REQUIRED ACTION: Would you retype the whole listing exactly?
--- GIVEN INFORMATION Enclosed Below ---
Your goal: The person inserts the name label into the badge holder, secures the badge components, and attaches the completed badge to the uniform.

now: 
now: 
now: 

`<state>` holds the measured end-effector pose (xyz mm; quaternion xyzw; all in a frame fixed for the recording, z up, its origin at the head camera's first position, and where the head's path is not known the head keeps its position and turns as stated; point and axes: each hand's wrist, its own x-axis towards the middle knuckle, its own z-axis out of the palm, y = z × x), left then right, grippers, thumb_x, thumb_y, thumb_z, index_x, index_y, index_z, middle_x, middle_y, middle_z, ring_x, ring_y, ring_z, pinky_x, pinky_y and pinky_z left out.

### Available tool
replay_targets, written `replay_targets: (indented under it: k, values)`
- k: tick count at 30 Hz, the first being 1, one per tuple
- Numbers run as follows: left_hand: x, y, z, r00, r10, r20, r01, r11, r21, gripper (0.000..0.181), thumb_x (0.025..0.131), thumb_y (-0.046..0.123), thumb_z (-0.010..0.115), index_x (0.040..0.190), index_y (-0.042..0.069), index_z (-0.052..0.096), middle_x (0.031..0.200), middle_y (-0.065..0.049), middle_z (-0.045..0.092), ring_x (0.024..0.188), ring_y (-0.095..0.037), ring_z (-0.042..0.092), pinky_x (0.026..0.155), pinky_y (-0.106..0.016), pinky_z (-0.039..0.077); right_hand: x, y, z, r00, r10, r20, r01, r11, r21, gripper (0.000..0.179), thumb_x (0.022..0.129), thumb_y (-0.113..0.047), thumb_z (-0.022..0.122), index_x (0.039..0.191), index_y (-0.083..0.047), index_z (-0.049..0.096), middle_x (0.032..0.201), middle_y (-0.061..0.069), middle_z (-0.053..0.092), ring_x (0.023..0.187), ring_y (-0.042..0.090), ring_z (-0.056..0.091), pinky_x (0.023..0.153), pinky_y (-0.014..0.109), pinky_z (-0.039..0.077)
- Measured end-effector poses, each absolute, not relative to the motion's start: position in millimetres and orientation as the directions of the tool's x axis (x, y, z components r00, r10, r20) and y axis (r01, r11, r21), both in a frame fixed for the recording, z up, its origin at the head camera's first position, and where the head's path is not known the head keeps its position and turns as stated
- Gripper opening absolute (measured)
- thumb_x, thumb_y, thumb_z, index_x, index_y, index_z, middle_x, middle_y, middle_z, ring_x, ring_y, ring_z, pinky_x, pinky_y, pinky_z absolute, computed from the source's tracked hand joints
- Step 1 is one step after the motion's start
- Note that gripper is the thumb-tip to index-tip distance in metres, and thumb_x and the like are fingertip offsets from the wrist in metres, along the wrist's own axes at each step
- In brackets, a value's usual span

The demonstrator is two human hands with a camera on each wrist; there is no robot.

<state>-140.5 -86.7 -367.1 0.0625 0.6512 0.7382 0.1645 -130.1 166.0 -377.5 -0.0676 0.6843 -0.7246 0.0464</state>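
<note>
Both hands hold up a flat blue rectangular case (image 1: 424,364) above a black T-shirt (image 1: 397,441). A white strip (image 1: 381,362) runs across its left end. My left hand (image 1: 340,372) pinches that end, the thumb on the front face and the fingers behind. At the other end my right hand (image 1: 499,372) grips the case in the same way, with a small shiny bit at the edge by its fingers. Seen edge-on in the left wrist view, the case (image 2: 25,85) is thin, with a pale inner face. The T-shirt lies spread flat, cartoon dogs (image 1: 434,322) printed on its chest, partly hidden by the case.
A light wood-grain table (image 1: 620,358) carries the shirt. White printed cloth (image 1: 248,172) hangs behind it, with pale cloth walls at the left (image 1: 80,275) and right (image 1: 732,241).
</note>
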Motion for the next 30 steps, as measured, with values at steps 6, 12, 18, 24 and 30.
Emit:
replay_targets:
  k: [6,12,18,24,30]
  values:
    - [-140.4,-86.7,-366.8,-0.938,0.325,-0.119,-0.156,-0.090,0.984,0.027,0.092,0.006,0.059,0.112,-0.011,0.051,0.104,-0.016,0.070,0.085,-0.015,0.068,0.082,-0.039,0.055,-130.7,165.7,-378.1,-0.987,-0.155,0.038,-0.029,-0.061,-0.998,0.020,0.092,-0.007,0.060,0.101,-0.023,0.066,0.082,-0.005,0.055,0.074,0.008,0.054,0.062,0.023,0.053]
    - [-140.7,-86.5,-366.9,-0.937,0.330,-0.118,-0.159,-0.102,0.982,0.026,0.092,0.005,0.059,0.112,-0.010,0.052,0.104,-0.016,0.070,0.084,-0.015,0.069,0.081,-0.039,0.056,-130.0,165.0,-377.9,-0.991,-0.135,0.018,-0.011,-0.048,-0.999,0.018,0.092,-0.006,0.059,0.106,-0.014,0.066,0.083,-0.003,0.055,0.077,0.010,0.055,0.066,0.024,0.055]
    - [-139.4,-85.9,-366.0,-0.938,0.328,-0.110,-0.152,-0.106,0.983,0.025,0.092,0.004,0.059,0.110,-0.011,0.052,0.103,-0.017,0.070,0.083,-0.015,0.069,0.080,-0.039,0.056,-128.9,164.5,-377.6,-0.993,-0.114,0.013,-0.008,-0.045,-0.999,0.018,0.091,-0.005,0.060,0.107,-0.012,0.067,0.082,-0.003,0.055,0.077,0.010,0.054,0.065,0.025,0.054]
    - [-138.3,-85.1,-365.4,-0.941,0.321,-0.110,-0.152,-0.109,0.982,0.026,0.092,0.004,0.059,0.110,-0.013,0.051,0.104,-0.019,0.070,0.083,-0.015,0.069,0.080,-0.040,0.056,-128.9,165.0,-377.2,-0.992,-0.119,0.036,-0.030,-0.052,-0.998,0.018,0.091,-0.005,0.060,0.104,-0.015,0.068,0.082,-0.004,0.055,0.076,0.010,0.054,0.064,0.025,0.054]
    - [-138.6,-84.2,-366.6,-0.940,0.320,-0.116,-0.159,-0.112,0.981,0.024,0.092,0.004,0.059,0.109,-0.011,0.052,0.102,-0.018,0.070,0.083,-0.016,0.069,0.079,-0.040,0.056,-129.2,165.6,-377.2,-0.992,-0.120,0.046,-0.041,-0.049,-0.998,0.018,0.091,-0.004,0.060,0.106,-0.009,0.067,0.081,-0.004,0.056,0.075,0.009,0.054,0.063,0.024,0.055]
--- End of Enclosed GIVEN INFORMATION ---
OUTPUT FOR THIS EXERCISE:
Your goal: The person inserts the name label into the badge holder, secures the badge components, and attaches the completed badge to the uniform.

now: 
now: 
now: 

`<state>` holds the measured end-effector pose (xyz mm; quaternion xyzw; all in a frame fixed for the recording, z up, its origin at the head camera's first position, and where the head's path is not known the head keeps its position and turns as stated; point and axes: each hand's wrist, its own x-axis towards the middle knuckle, its own z-axis out of the palm, y = z × x), left then right, grippers, thumb_x, thumb_y, thumb_z, index_x, index_y, index_z, middle_x, middle_y, middle_z, ring_x, ring_y, ring_z, pinky_x, pinky_y and pinky_z left out.

### Available tool
replay_targets, written `replay_targets: (indented under it: k, values)`
- k: tick count at 30 Hz, the first being 1, one per tuple
- Numbers run as follows: left_hand: x, y, z, r00, r10, r20, r01, r11, r21, gripper (0.000..0.181), thumb_x (0.025..0.131), thumb_y (-0.046..0.123), thumb_z (-0.010..0.115), index_x (0.040..0.190), index_y (-0.042..0.069), index_z (-0.052..0.096), middle_x (0.031..0.200), middle_y (-0.065..0.049), middle_z (-0.045..0.092), ring_x (0.024..0.188), ring_y (-0.095..0.037), ring_z (-0.042..0.092), pinky_x (0.026..0.155), pinky_y (-0.106..0.016), pinky_z (-0.039..0.077); right_hand: x, y, z, r00, r10, r20, r01, r11, r21, gripper (0.000..0.179), thumb_x (0.022..0.129), thumb_y (-0.113..0.047), thumb_z (-0.022..0.122), index_x (0.039..0.191), index_y (-0.083..0.047), index_z (-0.049..0.096), middle_x (0.032..0.201), middle_y (-0.061..0.069), middle_z (-0.053..0.092), ring_x (0.023..0.187), ring_y (-0.042..0.090), ring_z (-0.056..0.091), pinky_x (0.023..0.153), pinky_y (-0.014..0.109), pinky_z (-0.039..0.077)
- Measured end-effector poses, each absolute, not relative to the motion's start: position in millimetres and orientation as the directions of the tool's x axis (x, y, z components r00, r10, r20) and y axis (r01, r11, r21), both in a frame fixed for the recording, z up, its origin at the head camera's first position, and where the head's path is not known the head keeps its position and turns as stated
- Gripper opening absolute (measured)
- thumb_x, thumb_y, thumb_z, index_x, index_y, index_z, middle_x, middle_y, middle_z, ring_x, ring_y, ring_z, pinky_x, pinky_y, pinky_z absolute, computed from the source's tracked hand joints
- Step 1 is one step after the motion's start
- Note that gripper is the thumb-tip to index-tip distance in metres, and thumb_x and the like are fingertip offsets from the wrist in metres, along the wrist's own axes at each step
- In brackets, a value's usual span

The demonstrator is two human hands with a camera on each wrist; there is no robot.

<state>-140.5 -86.7 -367.1 0.0625 0.6512 0.7382 0.1645 -130.1 166.0 -377.5 -0.0676 0.6843 -0.7246 0.0464</state>
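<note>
Both hands hold up a flat blue rectangular case (image 1: 424,364) above a black T-shirt (image 1: 397,441). A white strip (image 1: 381,362) runs across its left end. My left hand (image 1: 340,372) pinches that end, the thumb on the front face and the fingers behind. At the other end my right hand (image 1: 499,372) grips the case in the same way, with a small shiny bit at the edge by its fingers. Seen edge-on in the left wrist view, the case (image 2: 25,85) is thin, with a pale inner face. The T-shirt lies spread flat, cartoon dogs (image 1: 434,322) printed on its chest, partly hidden by the case.
A light wood-grain table (image 1: 620,358) carries the shirt. White printed cloth (image 1: 248,172) hangs behind it, with pale cloth walls at the left (image 1: 80,275) and right (image 1: 732,241).
</note>
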Motion for the next 30 steps, as measured, with values at steps 6, 12, 18, 24 and 30.
Emit:
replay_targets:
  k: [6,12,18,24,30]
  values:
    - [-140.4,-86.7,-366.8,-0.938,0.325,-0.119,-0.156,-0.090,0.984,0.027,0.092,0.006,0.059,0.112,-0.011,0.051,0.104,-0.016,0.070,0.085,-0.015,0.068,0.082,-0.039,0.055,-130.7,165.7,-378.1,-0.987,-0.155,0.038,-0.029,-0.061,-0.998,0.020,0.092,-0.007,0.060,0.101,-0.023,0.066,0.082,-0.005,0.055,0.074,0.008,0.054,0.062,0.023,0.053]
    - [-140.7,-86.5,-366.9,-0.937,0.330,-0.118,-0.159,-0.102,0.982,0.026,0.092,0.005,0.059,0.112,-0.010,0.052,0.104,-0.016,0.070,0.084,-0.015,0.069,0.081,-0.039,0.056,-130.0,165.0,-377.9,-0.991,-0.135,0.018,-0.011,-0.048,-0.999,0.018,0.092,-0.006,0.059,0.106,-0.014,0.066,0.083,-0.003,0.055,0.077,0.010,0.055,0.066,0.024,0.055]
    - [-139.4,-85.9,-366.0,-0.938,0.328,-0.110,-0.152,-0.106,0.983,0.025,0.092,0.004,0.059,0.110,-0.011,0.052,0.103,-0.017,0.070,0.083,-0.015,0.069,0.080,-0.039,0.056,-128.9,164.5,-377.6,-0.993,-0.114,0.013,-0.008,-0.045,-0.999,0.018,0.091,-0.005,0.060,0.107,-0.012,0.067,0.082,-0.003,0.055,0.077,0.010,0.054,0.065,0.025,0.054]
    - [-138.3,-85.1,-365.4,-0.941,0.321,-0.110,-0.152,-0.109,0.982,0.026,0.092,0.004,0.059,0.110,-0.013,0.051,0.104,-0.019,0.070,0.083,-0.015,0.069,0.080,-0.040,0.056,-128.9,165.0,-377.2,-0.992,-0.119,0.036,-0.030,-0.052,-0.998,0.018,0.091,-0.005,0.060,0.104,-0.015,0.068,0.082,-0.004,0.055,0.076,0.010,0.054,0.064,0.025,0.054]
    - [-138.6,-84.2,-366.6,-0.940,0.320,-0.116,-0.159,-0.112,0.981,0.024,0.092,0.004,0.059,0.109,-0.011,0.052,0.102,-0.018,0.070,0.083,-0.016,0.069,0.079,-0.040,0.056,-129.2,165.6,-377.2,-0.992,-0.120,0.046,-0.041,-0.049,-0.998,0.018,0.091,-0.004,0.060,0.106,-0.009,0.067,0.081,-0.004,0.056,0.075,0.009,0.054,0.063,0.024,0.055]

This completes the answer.